[Data records]

==================================================

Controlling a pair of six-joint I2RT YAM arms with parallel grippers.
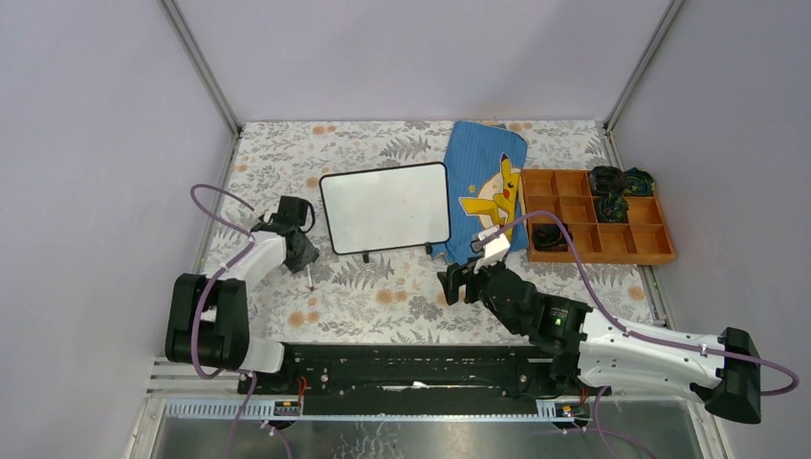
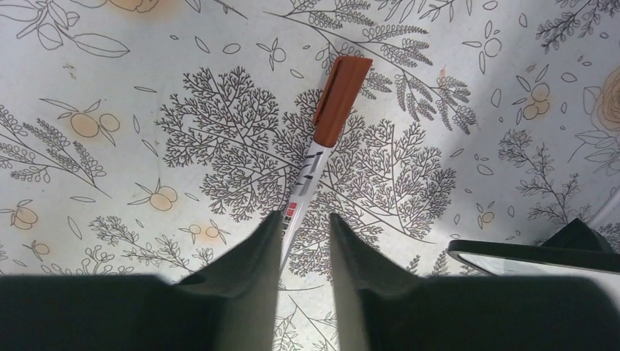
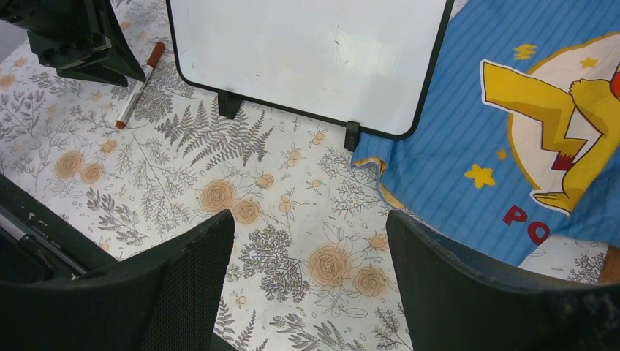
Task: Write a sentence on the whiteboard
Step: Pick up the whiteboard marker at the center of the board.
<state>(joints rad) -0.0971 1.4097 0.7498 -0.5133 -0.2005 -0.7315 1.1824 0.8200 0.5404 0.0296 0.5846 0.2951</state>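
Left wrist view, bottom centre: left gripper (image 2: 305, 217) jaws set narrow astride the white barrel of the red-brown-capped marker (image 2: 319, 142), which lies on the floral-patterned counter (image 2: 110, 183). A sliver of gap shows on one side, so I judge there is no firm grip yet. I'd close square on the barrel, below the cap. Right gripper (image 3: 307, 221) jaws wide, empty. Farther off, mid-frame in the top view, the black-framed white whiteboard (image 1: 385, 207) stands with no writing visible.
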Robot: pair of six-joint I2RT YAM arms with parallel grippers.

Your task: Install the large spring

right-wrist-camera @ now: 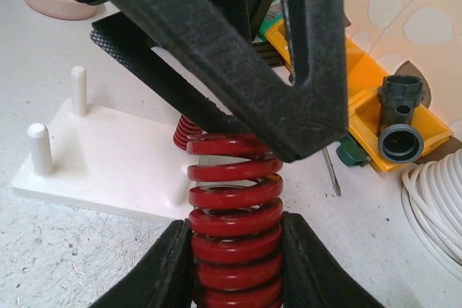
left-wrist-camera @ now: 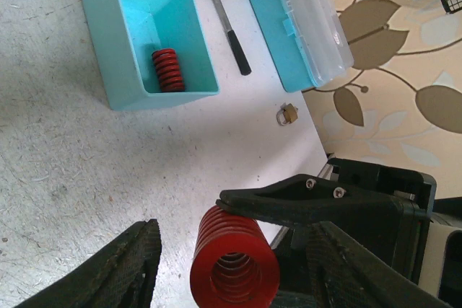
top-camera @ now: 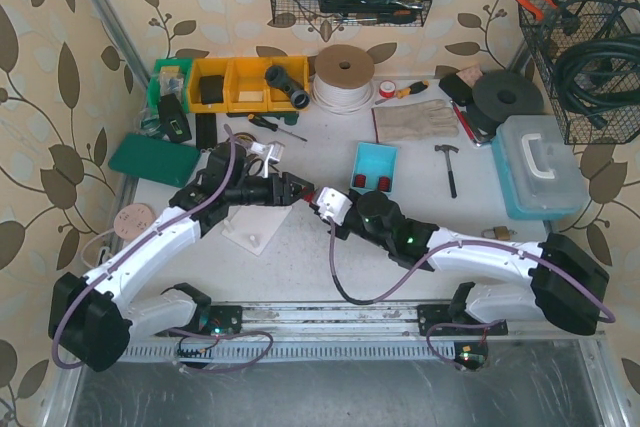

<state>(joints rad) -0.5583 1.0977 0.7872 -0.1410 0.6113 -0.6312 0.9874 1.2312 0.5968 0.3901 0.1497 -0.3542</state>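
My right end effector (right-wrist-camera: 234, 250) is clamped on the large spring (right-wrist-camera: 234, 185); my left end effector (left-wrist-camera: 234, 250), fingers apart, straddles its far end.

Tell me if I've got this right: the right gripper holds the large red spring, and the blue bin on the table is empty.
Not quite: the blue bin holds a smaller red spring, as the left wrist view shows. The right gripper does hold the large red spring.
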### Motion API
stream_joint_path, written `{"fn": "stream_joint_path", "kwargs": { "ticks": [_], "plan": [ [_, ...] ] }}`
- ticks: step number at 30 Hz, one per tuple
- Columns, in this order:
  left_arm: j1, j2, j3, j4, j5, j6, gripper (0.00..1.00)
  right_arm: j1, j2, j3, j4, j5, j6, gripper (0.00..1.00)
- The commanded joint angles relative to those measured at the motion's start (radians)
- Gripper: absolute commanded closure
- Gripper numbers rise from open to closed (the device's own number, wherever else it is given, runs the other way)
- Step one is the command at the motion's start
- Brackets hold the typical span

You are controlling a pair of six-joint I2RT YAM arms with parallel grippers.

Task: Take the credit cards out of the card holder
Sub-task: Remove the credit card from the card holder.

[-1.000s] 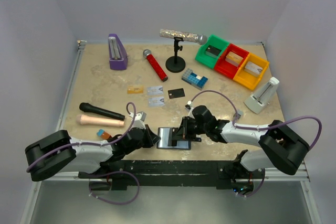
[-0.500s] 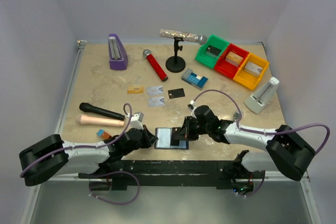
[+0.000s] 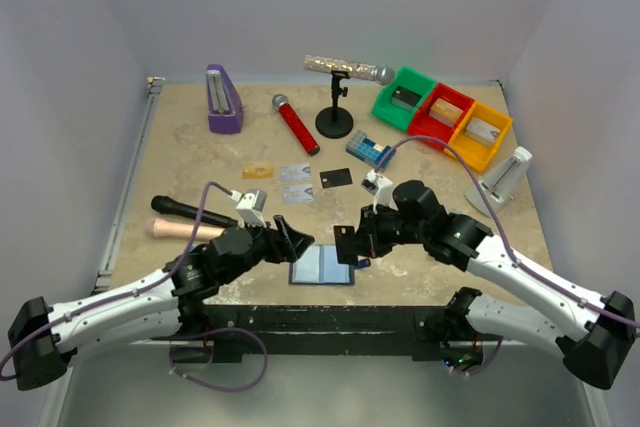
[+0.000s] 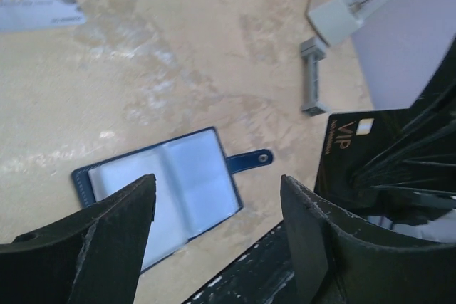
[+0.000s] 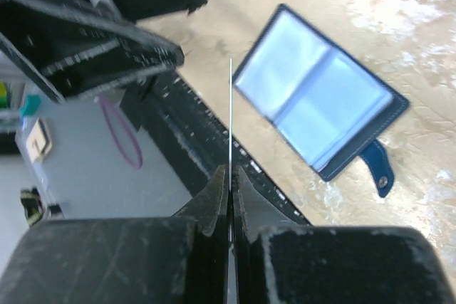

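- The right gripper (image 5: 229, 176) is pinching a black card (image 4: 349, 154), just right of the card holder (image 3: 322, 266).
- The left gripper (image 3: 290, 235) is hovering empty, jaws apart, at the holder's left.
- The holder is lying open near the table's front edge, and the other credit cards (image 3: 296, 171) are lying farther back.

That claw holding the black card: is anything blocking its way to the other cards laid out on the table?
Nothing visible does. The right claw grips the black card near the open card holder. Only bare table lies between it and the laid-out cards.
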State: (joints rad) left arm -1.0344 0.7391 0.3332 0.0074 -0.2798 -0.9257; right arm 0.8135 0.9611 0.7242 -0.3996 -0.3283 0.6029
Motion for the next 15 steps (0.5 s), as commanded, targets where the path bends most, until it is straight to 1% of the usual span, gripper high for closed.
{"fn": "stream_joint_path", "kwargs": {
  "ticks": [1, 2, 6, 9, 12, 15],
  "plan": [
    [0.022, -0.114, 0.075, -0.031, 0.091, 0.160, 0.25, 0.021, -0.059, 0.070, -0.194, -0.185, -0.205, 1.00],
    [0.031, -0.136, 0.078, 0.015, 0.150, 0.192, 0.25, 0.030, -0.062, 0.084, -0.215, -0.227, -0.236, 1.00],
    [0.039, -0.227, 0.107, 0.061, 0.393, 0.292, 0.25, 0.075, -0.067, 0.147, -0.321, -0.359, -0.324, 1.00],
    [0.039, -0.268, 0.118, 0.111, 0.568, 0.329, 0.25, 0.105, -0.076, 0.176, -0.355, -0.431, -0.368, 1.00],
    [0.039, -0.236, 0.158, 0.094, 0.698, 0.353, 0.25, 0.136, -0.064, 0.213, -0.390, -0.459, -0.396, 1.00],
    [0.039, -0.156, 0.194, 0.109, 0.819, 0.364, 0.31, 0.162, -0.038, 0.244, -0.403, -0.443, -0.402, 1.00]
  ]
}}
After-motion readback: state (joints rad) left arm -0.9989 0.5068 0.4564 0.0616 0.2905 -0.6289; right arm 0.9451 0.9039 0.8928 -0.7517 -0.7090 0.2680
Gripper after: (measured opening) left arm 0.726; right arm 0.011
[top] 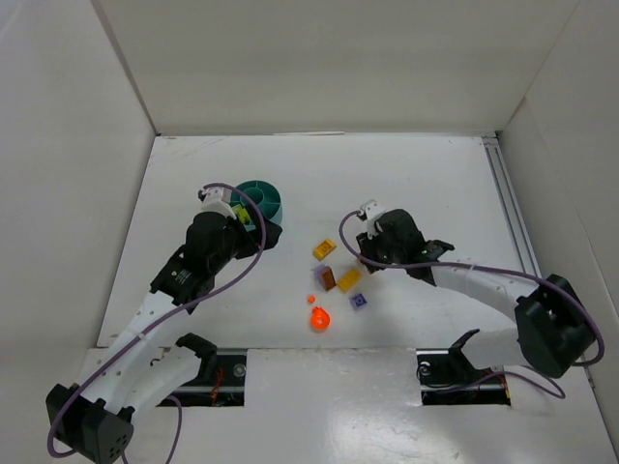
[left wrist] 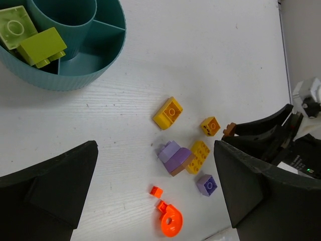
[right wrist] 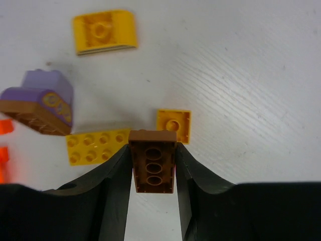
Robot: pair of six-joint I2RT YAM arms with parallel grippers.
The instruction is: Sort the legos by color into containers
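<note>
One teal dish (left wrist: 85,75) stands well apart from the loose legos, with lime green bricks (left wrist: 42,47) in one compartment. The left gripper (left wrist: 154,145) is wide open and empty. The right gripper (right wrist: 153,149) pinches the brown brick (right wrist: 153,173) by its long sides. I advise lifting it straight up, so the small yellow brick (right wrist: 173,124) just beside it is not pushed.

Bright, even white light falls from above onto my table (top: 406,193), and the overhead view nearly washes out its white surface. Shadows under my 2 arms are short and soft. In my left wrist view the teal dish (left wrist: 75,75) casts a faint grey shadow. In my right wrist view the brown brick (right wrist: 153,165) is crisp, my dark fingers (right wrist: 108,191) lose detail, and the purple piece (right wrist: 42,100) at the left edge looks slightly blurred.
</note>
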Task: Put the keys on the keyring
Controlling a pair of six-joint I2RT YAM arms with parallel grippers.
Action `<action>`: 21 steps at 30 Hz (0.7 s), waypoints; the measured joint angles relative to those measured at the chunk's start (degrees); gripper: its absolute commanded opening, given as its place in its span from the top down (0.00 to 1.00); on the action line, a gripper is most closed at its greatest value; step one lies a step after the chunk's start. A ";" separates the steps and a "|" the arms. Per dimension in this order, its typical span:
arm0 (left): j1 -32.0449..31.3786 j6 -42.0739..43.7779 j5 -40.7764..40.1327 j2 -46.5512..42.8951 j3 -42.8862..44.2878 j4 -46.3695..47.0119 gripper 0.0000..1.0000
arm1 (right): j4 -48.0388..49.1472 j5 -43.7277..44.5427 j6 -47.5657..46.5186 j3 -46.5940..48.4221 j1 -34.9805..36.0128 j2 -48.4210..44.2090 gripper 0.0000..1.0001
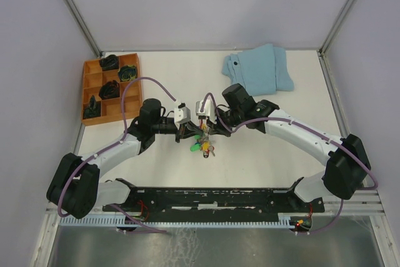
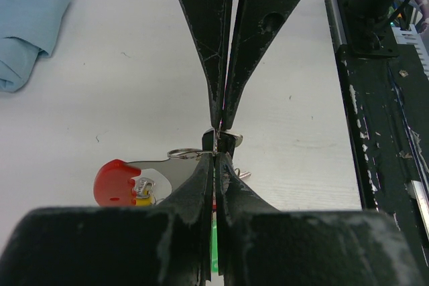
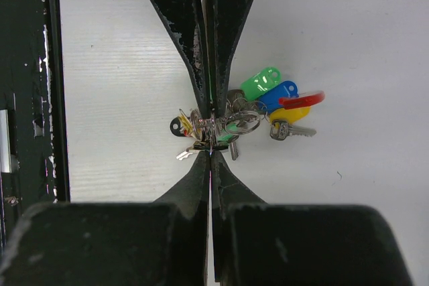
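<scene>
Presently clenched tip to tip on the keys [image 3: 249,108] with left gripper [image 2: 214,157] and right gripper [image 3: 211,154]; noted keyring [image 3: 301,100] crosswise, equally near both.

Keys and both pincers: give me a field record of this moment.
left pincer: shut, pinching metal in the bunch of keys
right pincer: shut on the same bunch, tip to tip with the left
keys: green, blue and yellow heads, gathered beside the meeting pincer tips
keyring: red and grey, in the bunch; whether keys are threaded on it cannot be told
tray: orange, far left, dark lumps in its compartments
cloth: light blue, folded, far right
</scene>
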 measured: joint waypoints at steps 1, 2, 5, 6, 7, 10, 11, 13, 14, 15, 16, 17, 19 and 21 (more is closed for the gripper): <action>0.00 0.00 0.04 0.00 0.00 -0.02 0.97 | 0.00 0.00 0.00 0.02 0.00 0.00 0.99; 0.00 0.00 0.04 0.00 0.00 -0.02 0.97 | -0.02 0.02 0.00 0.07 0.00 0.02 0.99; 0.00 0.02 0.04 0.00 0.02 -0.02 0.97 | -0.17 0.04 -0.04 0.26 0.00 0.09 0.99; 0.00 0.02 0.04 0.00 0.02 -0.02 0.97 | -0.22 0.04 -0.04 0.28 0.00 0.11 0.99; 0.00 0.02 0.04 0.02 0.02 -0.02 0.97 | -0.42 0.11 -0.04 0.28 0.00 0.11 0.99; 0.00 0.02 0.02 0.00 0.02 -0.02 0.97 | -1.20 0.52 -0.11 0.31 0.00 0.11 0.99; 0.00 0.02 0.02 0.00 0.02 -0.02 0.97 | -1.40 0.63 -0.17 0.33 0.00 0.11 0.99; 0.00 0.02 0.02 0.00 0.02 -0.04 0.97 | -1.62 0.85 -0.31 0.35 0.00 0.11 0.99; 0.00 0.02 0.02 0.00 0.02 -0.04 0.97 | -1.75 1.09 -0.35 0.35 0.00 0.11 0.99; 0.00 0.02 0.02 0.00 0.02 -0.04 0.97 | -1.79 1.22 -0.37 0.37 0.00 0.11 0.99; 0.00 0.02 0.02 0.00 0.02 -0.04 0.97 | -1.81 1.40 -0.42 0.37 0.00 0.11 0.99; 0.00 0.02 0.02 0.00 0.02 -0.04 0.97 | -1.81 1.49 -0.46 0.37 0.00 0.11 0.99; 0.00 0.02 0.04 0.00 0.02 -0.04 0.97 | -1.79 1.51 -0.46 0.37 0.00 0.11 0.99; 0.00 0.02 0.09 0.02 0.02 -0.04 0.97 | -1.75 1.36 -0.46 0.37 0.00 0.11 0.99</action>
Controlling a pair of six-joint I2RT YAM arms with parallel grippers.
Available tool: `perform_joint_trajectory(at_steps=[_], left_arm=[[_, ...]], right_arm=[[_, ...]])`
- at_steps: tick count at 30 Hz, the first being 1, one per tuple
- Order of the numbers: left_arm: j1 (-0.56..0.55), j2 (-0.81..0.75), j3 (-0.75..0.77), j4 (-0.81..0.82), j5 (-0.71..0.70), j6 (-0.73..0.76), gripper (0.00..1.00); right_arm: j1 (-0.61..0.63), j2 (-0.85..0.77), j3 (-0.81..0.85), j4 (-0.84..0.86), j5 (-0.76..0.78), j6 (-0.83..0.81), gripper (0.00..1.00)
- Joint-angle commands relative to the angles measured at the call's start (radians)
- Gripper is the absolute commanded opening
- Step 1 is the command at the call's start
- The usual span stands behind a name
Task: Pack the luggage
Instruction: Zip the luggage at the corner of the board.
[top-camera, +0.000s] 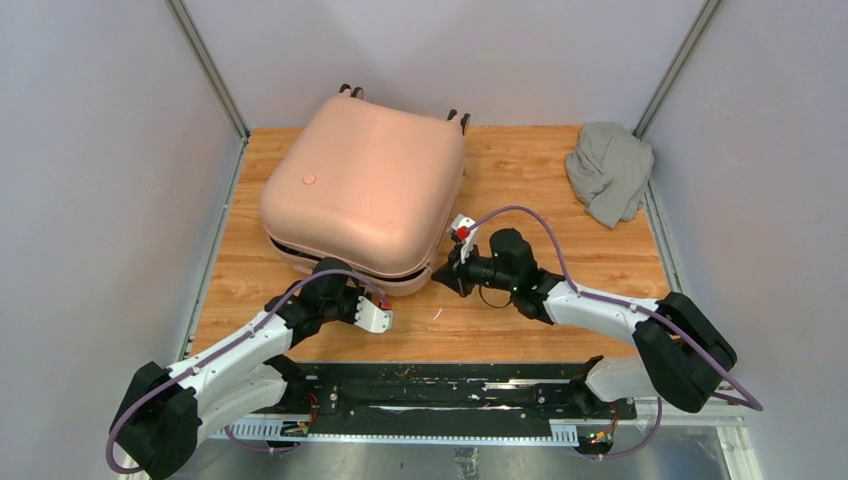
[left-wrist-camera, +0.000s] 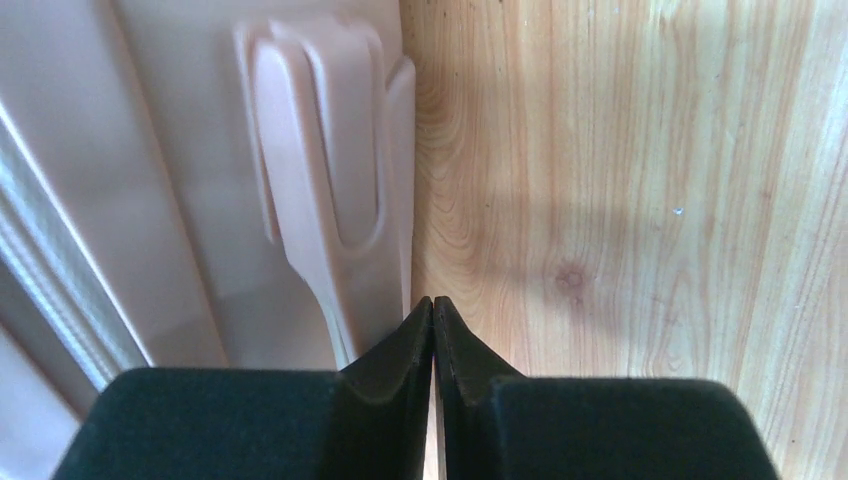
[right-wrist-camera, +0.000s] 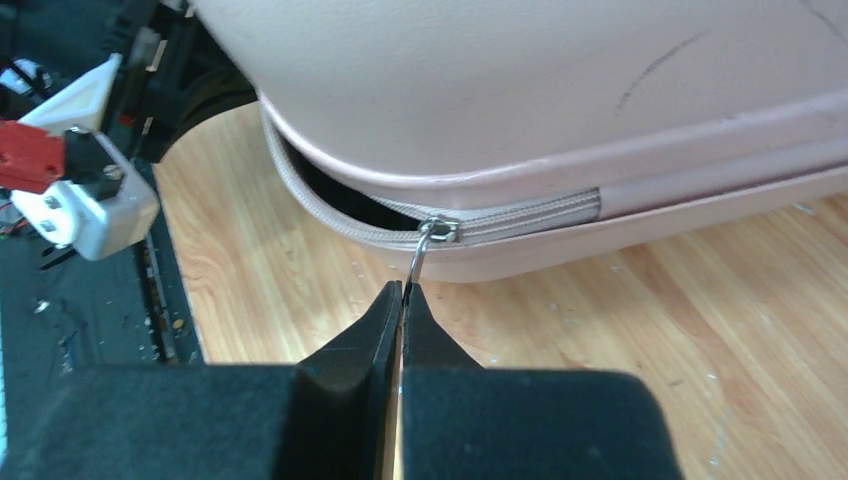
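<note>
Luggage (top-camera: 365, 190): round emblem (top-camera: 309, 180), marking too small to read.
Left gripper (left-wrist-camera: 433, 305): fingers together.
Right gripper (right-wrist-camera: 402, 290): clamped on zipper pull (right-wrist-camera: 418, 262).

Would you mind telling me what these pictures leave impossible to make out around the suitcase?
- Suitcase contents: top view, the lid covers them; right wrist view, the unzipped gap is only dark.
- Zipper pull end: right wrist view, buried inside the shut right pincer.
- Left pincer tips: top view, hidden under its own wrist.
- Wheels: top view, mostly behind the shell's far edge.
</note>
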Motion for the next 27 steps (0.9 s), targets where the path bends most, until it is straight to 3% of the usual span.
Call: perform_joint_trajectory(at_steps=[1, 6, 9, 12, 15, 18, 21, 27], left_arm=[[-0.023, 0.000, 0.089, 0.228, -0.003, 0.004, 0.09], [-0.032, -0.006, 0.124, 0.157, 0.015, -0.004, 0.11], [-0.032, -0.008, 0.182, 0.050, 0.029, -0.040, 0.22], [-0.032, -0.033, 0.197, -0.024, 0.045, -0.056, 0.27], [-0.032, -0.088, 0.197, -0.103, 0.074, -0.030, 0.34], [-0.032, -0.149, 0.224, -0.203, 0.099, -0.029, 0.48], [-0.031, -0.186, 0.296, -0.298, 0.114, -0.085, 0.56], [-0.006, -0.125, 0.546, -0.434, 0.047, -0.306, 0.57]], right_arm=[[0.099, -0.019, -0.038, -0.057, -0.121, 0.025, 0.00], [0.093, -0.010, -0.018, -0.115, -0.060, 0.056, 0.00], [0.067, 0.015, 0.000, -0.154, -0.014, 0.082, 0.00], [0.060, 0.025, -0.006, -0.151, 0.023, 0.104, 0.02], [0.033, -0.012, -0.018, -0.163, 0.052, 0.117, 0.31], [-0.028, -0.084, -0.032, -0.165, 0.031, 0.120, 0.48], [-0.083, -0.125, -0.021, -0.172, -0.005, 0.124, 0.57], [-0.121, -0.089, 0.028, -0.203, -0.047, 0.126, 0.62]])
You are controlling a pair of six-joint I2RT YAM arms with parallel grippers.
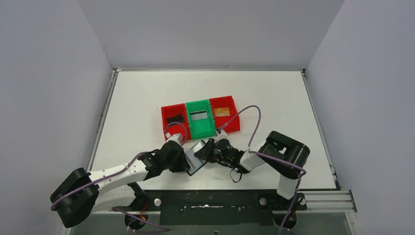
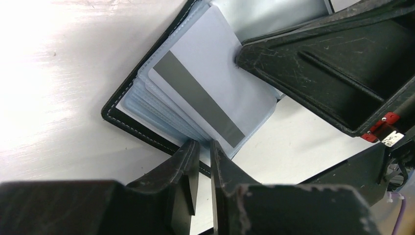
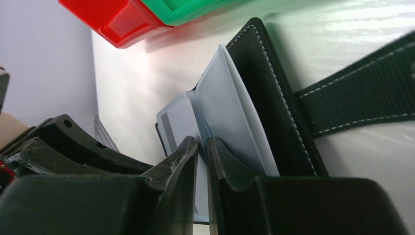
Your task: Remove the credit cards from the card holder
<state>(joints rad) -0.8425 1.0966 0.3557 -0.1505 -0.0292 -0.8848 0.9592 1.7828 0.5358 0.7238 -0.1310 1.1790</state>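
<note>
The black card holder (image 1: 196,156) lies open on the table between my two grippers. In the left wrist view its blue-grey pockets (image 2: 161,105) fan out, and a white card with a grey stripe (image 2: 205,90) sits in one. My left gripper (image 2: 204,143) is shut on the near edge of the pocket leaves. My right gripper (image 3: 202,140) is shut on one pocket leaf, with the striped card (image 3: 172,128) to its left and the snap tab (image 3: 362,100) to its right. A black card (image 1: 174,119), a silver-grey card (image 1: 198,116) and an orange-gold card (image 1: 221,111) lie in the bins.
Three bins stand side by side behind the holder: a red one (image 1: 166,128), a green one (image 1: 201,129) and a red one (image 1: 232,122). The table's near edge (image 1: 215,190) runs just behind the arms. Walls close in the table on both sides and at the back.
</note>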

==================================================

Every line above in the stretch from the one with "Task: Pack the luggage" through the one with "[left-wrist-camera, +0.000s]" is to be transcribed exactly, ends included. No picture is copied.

Answer to this problem.
Task: Pack the luggage
Instruction: Zip the luggage at the corner of the board.
[top-camera, +0.000s] 
[left-wrist-camera, +0.000s] 

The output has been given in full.